= DIRECTIONS =
Print the whole listing below exactly as given, pictures excluded.

= RAW DATA =
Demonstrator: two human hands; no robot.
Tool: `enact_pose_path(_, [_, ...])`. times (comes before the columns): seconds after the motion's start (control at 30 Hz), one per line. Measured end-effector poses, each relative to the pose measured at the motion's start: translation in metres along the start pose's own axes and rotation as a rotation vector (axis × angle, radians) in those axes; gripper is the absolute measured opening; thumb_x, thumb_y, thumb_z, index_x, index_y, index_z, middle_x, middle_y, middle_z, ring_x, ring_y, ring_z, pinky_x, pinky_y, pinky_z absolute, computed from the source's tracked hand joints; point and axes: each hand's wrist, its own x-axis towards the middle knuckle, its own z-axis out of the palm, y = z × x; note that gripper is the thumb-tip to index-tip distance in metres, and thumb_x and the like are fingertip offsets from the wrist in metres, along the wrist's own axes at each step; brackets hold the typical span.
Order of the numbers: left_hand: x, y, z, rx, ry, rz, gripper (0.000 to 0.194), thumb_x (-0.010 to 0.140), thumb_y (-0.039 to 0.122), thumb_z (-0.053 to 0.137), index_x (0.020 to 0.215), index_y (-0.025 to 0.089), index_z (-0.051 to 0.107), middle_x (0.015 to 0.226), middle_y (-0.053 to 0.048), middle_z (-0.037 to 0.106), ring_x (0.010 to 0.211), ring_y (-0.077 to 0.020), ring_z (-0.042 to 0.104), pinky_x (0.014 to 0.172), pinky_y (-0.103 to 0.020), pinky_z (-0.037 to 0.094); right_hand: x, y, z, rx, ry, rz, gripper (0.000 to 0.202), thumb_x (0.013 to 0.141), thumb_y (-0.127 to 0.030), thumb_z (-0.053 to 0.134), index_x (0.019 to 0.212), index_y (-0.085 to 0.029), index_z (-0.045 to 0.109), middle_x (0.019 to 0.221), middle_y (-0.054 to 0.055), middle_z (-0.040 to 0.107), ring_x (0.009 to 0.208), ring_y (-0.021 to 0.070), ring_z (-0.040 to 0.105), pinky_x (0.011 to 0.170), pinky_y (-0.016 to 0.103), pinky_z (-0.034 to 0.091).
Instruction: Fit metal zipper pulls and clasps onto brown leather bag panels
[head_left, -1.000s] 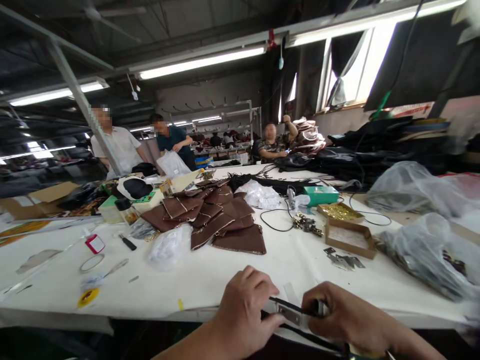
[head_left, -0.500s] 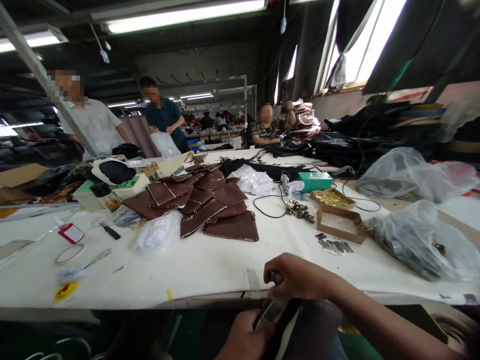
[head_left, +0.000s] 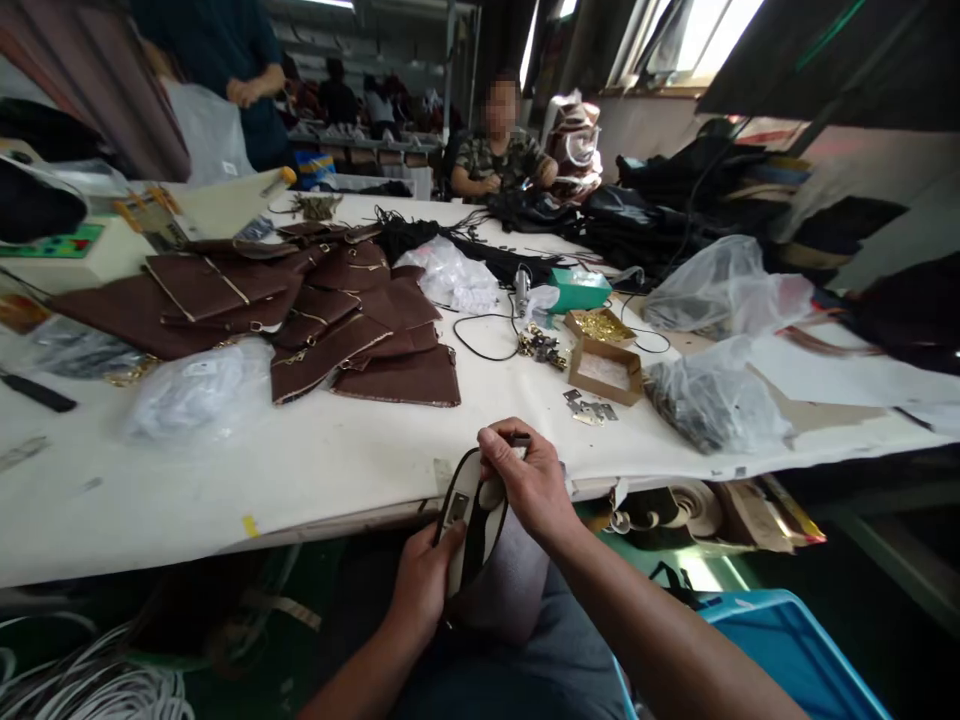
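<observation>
A dark brown leather bag piece (head_left: 514,580) with a pale inner side and dark edging rests over my lap at the table edge. My left hand (head_left: 424,580) is closed on its near left side, the thumb by a small metal plate (head_left: 456,508) that lies against the pale side. With bent fingers my right hand (head_left: 529,485) pinches the upper edge, where a small dark part sticks out beyond the fingertips. Loose metal plates (head_left: 591,408) lie on the white table (head_left: 360,470) beyond my right hand.
Brown leather pouches (head_left: 397,375) are piled left of centre beside a plastic bag (head_left: 202,390). Open cardboard boxes (head_left: 606,372), a green box (head_left: 581,290) and clear bags (head_left: 712,395) stand right. A blue crate (head_left: 795,640) is low right. A person in camouflage (head_left: 499,150) sits opposite.
The view has tilted down and swung. My hands have risen, and the leather piece now shows opened with its pale side up. My right hand has turned from a fist-like grip to a pinch.
</observation>
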Motion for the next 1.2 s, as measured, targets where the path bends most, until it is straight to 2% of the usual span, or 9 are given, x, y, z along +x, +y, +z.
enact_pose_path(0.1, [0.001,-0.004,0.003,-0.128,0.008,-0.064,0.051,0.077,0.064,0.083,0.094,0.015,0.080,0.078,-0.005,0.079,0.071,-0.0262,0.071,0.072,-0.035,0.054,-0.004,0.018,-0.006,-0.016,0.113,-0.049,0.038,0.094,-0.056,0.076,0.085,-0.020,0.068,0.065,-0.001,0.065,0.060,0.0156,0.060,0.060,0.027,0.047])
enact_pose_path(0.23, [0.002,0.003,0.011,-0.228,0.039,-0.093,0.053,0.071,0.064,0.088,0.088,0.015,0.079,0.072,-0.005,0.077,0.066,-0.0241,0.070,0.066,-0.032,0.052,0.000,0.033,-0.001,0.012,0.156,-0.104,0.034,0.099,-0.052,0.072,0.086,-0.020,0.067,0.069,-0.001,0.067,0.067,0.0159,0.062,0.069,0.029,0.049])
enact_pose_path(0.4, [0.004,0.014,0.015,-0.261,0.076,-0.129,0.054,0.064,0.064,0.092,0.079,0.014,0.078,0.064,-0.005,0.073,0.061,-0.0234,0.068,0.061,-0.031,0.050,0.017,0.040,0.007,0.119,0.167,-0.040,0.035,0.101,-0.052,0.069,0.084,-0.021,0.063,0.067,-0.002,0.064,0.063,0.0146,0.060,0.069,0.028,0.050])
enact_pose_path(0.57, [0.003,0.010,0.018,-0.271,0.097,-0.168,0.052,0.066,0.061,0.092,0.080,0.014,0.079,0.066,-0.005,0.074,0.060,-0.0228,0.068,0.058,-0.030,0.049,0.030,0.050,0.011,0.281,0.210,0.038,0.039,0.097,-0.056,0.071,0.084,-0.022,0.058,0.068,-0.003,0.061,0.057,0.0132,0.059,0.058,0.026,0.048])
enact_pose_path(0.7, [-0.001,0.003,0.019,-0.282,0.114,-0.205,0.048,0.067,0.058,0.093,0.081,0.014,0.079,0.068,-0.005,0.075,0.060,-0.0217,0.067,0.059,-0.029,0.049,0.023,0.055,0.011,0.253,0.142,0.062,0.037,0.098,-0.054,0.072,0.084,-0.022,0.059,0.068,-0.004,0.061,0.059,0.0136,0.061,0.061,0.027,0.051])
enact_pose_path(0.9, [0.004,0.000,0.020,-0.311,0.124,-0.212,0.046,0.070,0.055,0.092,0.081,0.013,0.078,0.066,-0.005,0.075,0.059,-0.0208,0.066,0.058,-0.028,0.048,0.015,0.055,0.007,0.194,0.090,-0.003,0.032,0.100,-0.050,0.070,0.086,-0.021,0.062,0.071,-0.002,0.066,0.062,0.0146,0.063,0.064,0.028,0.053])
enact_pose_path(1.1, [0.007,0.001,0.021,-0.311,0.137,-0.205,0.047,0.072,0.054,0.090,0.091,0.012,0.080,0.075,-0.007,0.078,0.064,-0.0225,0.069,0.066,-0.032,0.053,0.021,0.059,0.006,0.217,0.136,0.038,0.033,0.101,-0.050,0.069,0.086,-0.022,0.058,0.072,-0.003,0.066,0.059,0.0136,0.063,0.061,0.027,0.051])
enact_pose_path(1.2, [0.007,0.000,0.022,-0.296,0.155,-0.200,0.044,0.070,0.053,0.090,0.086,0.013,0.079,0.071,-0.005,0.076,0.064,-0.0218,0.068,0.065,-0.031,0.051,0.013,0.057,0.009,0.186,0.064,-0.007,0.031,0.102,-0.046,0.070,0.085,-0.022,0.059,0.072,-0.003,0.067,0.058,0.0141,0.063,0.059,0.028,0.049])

= SOLUTION =
Demonstrator: two human hands; no robot.
Tool: `enact_pose_path(_, [_, ...])`. times (comes before the columns): seconds after the motion's start (control at 30 Hz), one per line. Measured end-effector poses, each relative to the pose measured at the motion's start: translation in metres along the start pose's own axes and rotation as a rotation vector (axis × angle, radians) in those axes; gripper is the absolute measured opening; thumb_x, thumb_y, thumb_z, index_x, index_y, index_z, middle_x, middle_y, middle_z, ring_x, ring_y, ring_z, pinky_x, pinky_y, pinky_z absolute, computed from the source's tracked hand joints; point and axes: each hand's wrist, its own x-axis towards the middle knuckle, its own z-axis out of the palm, y = z × x; note that gripper is the thumb-tip to index-tip distance in metres, and thumb_x and the like are fingertip offsets from the wrist in metres, along the wrist's own axes at each step; brackets hold the typical span.
Order of the numbers: left_hand: x, y, z, rx, ry, rz, gripper (0.000 to 0.194), thumb_x (-0.010 to 0.140), thumb_y (-0.039 to 0.122), thumb_z (-0.053 to 0.137), index_x (0.020 to 0.215), index_y (-0.025 to 0.089), index_z (-0.051 to 0.107), middle_x (0.015 to 0.226), middle_y (-0.053 to 0.048), middle_z (-0.037 to 0.106), ring_x (0.010 to 0.211), ring_y (-0.077 to 0.020), ring_z (-0.042 to 0.104), pinky_x (0.014 to 0.172), pinky_y (-0.103 to 0.020), pinky_z (-0.037 to 0.094); right_hand: x, y, z, rx, ry, rz, gripper (0.000 to 0.202), thumb_x (0.013 to 0.141), thumb_y (-0.127 to 0.030), thumb_z (-0.053 to 0.134), index_x (0.019 to 0.212), index_y (-0.085 to 0.029), index_z (-0.045 to 0.109), middle_x (0.019 to 0.221), middle_y (-0.054 to 0.055), middle_z (-0.040 to 0.107), ring_x (0.009 to 0.208), ring_y (-0.021 to 0.070), ring_z (-0.040 to 0.105), pinky_x (0.011 to 0.170), pinky_y (-0.016 to 0.103), pinky_z (-0.034 to 0.091).
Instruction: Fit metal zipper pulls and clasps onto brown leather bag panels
[head_left, -1.000s] 
[head_left, -0.500s] 
[head_left, +0.000s] 
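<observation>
A dark brown leather bag piece (head_left: 514,580) with a pale inner side and dark edging rests over my lap at the table edge. My left hand (head_left: 424,580) is closed on its near left side, the thumb by a small metal plate (head_left: 456,508) that lies against the pale side. With bent fingers my right hand (head_left: 529,485) pinches the upper edge, where a small dark part sticks out beyond the fingertips. Loose metal plates (head_left: 591,408) lie on the white table (head_left: 360,470) beyond my right hand.
Brown leather pouches (head_left: 397,375) are piled left of centre beside a plastic bag (head_left: 202,390). Open cardboard boxes (head_left: 606,372), a green box (head_left: 581,290) and clear bags (head_left: 712,395) stand right. A blue crate (head_left: 795,640) is low right. A person in camouflage (head_left: 499,150) sits opposite.
The view has tilted down and swung. My hands have risen, and the leather piece now shows opened with its pale side up. My right hand has turned from a fist-like grip to a pinch.
</observation>
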Motion for the next 1.2 s, as measured, targets where the path bends most, until it is straight to 2% of the usual span, or 9 are given, x, y, z along +x, +y, +z.
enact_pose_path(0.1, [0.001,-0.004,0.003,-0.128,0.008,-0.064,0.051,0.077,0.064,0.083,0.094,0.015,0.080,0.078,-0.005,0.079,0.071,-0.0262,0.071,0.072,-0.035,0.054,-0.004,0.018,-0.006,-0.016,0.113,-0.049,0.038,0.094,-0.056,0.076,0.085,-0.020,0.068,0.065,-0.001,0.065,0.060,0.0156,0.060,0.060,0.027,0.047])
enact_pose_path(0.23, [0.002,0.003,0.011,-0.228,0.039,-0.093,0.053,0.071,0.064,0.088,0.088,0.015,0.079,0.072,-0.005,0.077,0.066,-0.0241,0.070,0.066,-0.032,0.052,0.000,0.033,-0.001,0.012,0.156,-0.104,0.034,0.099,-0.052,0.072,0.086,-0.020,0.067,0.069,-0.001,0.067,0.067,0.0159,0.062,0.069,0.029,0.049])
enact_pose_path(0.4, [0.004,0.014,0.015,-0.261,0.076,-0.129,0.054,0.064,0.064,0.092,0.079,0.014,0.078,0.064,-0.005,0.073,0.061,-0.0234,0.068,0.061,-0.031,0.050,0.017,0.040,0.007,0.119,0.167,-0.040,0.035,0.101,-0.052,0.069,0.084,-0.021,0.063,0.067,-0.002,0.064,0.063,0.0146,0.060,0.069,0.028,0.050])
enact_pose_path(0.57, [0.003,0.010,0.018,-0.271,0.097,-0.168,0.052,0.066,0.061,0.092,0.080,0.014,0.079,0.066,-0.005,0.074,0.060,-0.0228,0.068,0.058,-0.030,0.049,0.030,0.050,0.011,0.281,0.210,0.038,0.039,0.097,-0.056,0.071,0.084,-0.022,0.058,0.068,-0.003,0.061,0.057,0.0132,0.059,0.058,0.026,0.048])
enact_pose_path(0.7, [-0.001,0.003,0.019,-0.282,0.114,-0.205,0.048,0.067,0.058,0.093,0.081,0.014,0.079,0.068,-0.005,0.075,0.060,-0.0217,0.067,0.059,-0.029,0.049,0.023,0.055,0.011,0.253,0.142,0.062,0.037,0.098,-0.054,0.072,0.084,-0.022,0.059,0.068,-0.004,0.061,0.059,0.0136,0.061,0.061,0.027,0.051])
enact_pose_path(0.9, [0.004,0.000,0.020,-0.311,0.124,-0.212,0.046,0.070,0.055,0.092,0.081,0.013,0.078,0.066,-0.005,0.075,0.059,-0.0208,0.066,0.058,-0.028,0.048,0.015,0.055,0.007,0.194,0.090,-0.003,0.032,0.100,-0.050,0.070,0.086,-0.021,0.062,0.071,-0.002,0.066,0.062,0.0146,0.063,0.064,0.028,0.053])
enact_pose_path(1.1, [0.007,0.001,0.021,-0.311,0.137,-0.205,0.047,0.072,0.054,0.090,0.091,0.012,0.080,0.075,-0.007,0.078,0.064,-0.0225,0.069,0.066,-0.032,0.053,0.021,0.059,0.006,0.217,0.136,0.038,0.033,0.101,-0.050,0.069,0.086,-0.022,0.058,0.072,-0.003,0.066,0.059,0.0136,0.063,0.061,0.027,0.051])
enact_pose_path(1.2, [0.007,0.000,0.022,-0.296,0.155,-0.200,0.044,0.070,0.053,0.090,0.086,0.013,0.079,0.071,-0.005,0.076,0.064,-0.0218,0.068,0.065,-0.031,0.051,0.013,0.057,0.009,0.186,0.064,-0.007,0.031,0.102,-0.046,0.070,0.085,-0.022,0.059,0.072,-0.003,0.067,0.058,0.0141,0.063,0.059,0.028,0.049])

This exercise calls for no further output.